● What is expected
Your copy should hold only the lines from the one with "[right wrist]" to the one with "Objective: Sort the", both included, each exactly as it stands below, with no pictures.

━━━━━ Available records ━━━━━

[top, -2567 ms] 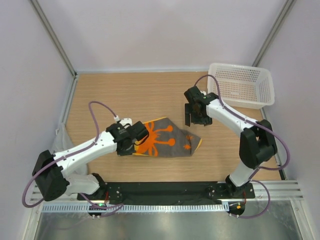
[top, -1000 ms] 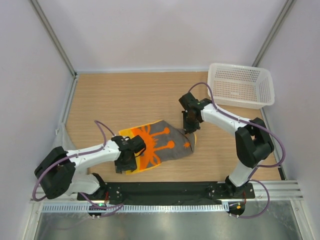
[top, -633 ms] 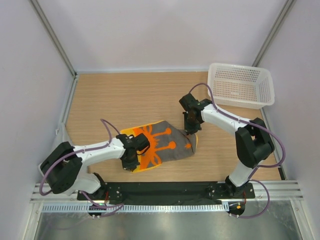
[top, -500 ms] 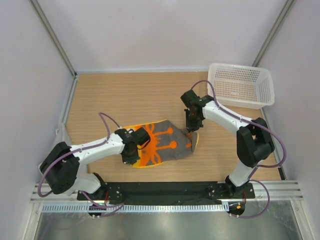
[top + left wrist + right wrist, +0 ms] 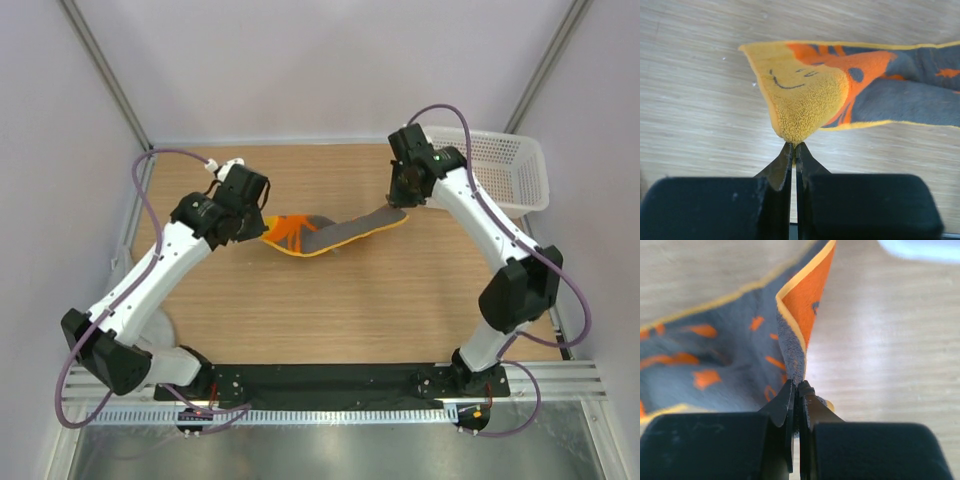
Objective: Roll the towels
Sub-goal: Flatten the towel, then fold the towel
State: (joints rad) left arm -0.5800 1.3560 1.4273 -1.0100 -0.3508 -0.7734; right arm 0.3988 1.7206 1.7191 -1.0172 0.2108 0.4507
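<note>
One towel (image 5: 335, 231) shows, orange with a grey patterned face and a yellow edge. It hangs stretched in the air between my two grippers, above the middle of the table's far half. My left gripper (image 5: 266, 232) is shut on its yellow-orange corner (image 5: 802, 97), the fingertips (image 5: 786, 155) pinching the cloth's tip. My right gripper (image 5: 397, 204) is shut on the opposite grey-and-orange edge (image 5: 790, 347), with cloth squeezed between its fingertips (image 5: 785, 395). No other towel can be made out with certainty.
A white perforated basket (image 5: 505, 180) stands at the back right corner, just behind the right arm; its blurred rim (image 5: 920, 246) shows in the right wrist view. Bare wooden table (image 5: 330, 310) lies below the towel. A pale shape (image 5: 119, 264) sits at the left edge.
My left gripper closed on the towel's near-left corner. Both arms then lifted the towel off the table and carried it toward the far side, pulling it taut.
</note>
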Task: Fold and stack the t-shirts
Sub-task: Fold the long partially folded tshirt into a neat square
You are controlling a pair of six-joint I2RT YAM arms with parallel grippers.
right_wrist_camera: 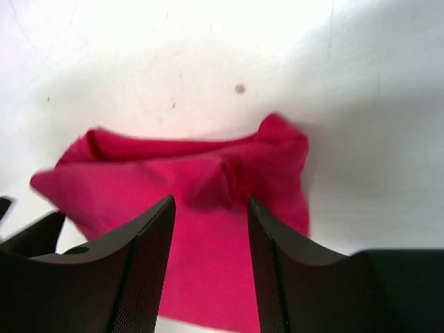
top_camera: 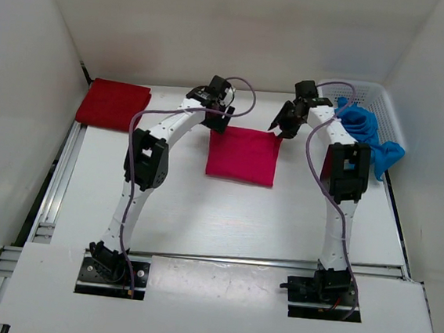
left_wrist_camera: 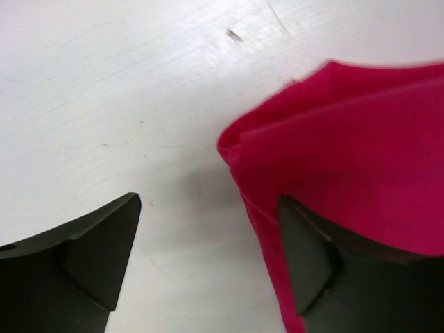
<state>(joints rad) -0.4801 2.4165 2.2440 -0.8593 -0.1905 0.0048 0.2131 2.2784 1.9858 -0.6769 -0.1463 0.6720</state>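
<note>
With left gripper (left_wrist_camera: 208,232) and right gripper (right_wrist_camera: 211,222) released, the 12 o'clock edge of the magenta-pink t-shirt (top_camera: 243,154) could be snagged open on withdrawal.

Top view: far corners of folded magenta-pink cloth t-shirt (top_camera: 242,157) partly hidden under left gripper (top_camera: 220,121) and right gripper (top_camera: 279,126). Bright blue crumpled t-shirt (top_camera: 363,127) partly behind right arm (top_camera: 347,171). Near-left side of white plastic mesh basket (top_camera: 374,93) hidden by both. Left wrist view: pink shirt cut by right and bottom edges. Right wrist view: its near edge behind black fingers (right_wrist_camera: 146,270), outline blurred.
</note>
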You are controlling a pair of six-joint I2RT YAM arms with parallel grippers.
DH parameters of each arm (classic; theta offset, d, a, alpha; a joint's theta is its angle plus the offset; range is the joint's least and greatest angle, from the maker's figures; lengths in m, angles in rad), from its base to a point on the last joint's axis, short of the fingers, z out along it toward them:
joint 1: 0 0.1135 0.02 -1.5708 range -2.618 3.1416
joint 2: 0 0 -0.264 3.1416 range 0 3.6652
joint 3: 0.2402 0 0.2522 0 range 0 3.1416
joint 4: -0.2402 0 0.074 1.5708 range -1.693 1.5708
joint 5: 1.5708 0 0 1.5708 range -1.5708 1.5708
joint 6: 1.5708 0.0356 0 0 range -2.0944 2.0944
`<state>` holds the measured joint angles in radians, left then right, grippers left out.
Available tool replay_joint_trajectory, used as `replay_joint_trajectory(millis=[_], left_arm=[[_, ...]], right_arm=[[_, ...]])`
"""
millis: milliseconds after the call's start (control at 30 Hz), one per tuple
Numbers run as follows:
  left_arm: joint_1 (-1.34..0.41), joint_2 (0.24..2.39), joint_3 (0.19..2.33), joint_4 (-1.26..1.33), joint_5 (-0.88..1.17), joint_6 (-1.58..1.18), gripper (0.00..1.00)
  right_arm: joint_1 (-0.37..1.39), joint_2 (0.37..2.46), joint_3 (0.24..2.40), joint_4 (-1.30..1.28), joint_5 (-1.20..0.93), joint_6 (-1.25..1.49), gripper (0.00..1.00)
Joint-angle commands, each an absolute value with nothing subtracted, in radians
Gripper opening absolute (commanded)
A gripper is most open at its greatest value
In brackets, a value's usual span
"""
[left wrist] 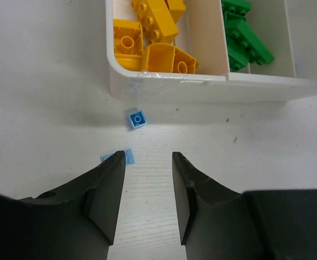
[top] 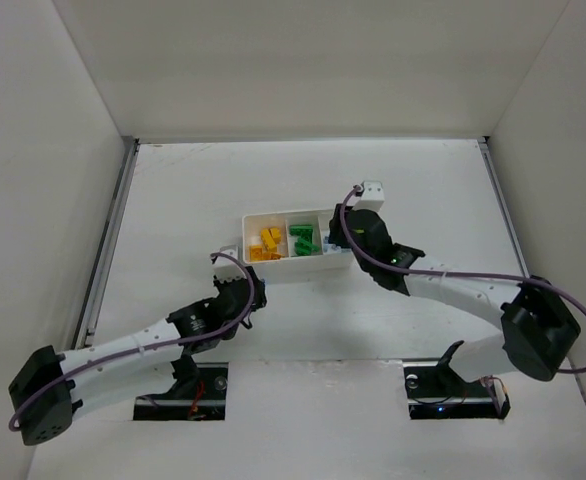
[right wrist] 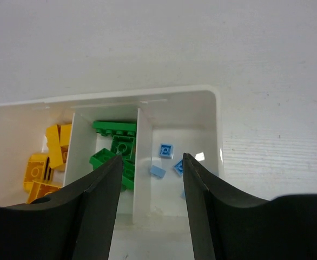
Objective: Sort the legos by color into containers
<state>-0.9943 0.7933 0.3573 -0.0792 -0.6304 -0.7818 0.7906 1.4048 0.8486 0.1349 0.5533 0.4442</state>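
The left gripper (left wrist: 147, 161) is spread above the surface. One blue lego (left wrist: 137, 119) lies just ahead of it and a paler lego (left wrist: 120, 157) beside one fingertip, both outside the tray (left wrist: 164, 89). The right gripper (right wrist: 151, 158), also spread, hangs over the tray's blue compartment (right wrist: 193, 135).

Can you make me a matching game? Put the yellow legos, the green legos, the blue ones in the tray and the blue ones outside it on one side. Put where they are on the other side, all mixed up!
Things:
1. yellow legos
2. green legos
3. blue legos inside the tray
4. loose blue legos

Places:
A. middle compartment
B. on the table, just outside the tray, in front of the left gripper
C. right end compartment, by the right gripper
D. left end compartment

Pairs: 1-D, 2-A, 3-C, 4-B.
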Motion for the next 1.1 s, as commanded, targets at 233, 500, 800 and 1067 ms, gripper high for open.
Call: replay_joint_trajectory(millis=[233,500,800,1067], left_arm=[[-0.969,1.083,0.387,0.124,-0.647,-0.792,0.32],[-0.920,1.265,0.425,0.268,-0.624,-0.732,0.30],[-0.887,1.348,0.448,0.316,-0.623,-0.709,0.29],[-0.878,1.411,0.443,0.350,-0.618,-0.713,0.18]], right_arm=[[0.794,1.194,0.732,0.233,0.511,0.419,0.54],[0.826,1.160,0.686,0.245,0.462,0.451,0.53],[0.857,1.167,0.673,0.259,0.460,0.460,0.53],[0.878,1.094,0.629,0.244,0.465,0.497,0.53]])
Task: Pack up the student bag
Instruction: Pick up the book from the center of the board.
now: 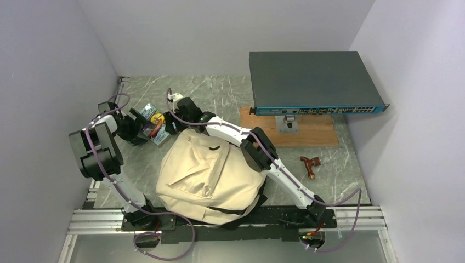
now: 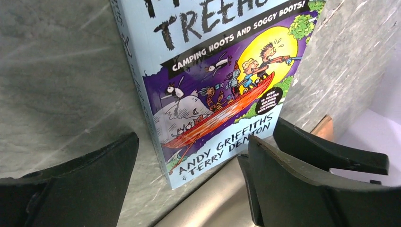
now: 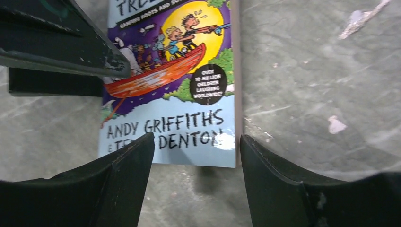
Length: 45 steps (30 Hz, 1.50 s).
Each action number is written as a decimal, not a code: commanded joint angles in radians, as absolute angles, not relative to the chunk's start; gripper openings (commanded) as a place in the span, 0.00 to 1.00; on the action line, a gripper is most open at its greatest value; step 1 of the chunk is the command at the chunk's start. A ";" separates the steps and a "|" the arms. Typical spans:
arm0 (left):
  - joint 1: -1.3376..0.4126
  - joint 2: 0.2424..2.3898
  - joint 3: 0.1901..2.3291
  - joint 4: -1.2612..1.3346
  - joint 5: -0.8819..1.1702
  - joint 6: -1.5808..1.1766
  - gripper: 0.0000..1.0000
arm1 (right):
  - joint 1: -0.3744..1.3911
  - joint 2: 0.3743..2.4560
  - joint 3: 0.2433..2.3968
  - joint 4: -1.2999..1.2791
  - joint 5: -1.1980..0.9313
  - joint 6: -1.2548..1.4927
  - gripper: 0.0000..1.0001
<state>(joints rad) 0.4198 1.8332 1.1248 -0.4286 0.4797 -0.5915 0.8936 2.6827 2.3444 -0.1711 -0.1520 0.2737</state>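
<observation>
The student bag (image 1: 205, 178), a cream fabric backpack, lies on the near part of the table between the two arm bases; a strip of its fabric (image 2: 213, 205) shows in the left wrist view. Just beyond it a light-blue paperback (image 1: 152, 124) with a cartoon boat cover lies on the marble. My left gripper (image 1: 138, 129) is at the book's left, its jaws (image 2: 189, 189) open wide around the lower corner of the book (image 2: 213, 90) without gripping it. My right gripper (image 1: 171, 119) comes from the right and hangs open (image 3: 196, 182) over the book's lower edge (image 3: 175, 137), holding nothing.
A dark network switch (image 1: 315, 82) stands on a wooden board (image 1: 307, 134) at the back right. A small red-brown tool (image 1: 311, 165) lies on the marble to the right of the bag. White walls close in on the left, back and right.
</observation>
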 commanded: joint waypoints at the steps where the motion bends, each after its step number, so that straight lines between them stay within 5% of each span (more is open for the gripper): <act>1: 0.424 1.884 1.083 -0.438 0.544 -0.634 0.91 | 0.891 2.697 2.355 -0.113 -0.263 0.410 0.64; 9: 0.419 1.885 1.083 -0.409 0.607 -0.596 0.87 | 0.860 2.693 2.312 -0.088 -0.427 0.521 0.27; 17: 0.394 1.797 1.034 -0.256 0.785 -0.588 0.79 | 0.841 2.687 2.261 -0.049 -0.519 0.589 0.13; 23: 0.359 1.745 1.026 -0.332 0.642 -0.628 0.82 | 0.820 2.659 2.166 -0.007 -0.544 0.649 0.01; 32: 0.395 1.695 0.916 -0.313 0.420 -0.717 0.90 | 0.758 2.660 2.072 0.109 -0.643 0.987 0.00; 45: 0.388 1.716 0.870 -0.186 0.539 -0.754 0.90 | 0.724 2.698 2.092 0.243 -0.755 1.272 0.00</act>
<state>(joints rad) 0.3897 1.7077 0.9169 -0.2775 0.5159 -0.7254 0.7284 2.6831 2.0689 0.1951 -0.6865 1.1694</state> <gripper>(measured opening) 0.902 0.170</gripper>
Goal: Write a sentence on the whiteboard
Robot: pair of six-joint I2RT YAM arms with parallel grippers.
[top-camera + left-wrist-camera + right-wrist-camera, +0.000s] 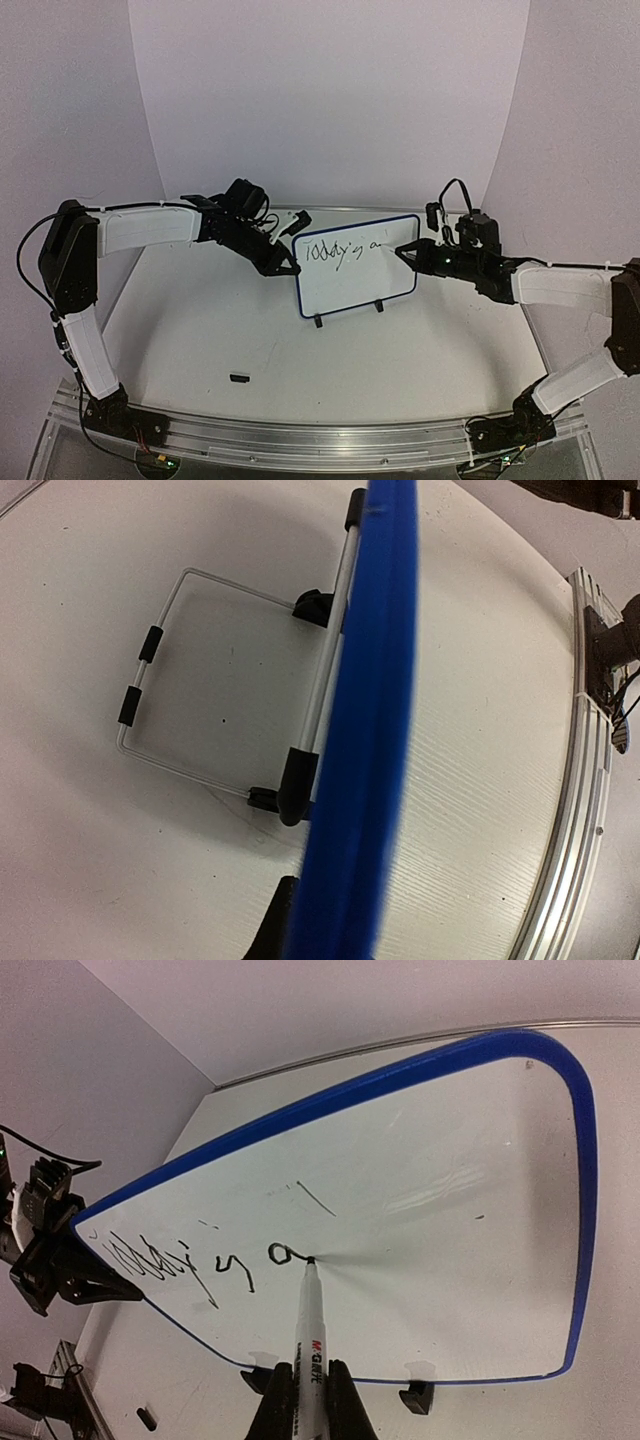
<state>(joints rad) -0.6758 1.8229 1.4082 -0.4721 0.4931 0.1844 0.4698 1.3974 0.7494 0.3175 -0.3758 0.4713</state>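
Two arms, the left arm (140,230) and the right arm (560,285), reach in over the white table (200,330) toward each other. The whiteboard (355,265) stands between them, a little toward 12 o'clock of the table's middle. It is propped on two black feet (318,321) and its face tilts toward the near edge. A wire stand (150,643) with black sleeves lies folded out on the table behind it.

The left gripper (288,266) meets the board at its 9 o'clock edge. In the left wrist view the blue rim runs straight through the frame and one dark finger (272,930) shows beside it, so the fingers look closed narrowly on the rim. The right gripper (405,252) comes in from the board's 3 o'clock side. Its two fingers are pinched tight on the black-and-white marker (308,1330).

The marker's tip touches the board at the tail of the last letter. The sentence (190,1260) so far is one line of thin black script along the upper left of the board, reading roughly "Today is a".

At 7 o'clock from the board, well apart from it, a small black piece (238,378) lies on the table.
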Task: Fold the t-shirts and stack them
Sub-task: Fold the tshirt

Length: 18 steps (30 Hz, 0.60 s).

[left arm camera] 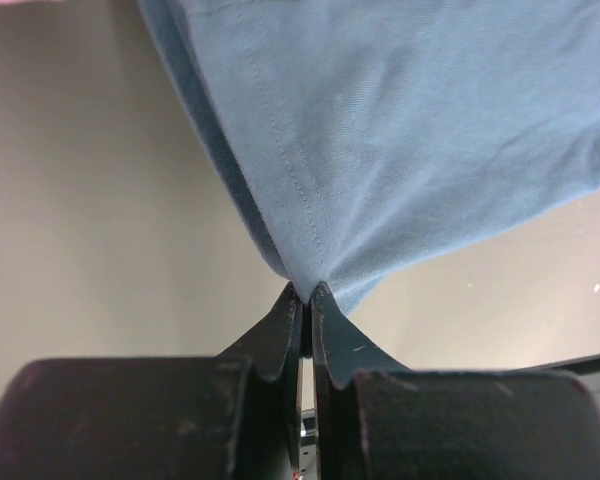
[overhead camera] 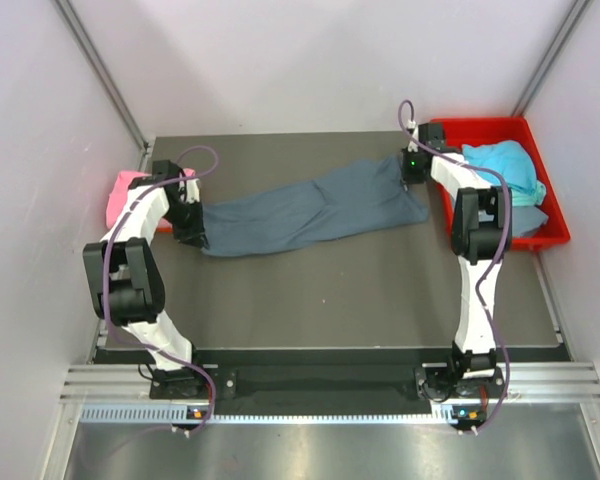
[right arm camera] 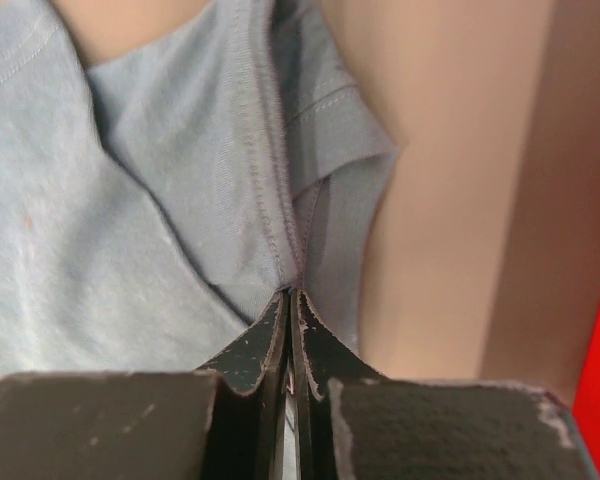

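1. The slate blue-grey t-shirt (overhead camera: pixel 310 210) stretches across the worktop (overhead camera: pixel 330 290) from 9 o'clock to 2 o'clock.
2. The left pincer (left arm camera: pixel 306 290) is clamped on its 9 o'clock end.
3. The right pincer (right arm camera: pixel 291 293) pinches a seamed edge at its 2 o'clock end.
4. A turquoise t-shirt (overhead camera: pixel 505 165) lies in the red bin (overhead camera: pixel 480 124) at 2 o'clock.
5. A pink t-shirt (overhead camera: pixel 125 190) lies at 9 o'clock.

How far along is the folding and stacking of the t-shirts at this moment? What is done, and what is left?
Done: perhaps one. A pink cloth t-shirt lies at the left edge of the table, half hidden, so its fold is unclear. In hand: the slate blue-grey t-shirt is stretched between the left gripper and the right gripper, both shut on it, not yet folded. Left: a turquoise t-shirt lies crumpled in the red plastic bin.
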Each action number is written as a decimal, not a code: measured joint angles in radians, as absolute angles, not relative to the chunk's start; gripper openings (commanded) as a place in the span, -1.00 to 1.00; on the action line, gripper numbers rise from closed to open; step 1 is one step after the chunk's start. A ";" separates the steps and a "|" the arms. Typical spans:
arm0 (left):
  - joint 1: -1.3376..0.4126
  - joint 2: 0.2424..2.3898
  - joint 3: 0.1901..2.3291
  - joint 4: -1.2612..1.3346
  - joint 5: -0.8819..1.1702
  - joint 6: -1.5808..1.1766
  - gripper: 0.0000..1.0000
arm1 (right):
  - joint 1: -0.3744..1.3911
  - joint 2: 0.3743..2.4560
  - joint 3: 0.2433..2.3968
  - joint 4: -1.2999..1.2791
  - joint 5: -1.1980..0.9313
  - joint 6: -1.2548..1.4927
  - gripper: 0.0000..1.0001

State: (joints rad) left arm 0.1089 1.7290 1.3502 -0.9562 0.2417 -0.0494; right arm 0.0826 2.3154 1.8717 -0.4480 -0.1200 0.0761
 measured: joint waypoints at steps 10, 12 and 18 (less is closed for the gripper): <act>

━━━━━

● Response box
[right wrist] 
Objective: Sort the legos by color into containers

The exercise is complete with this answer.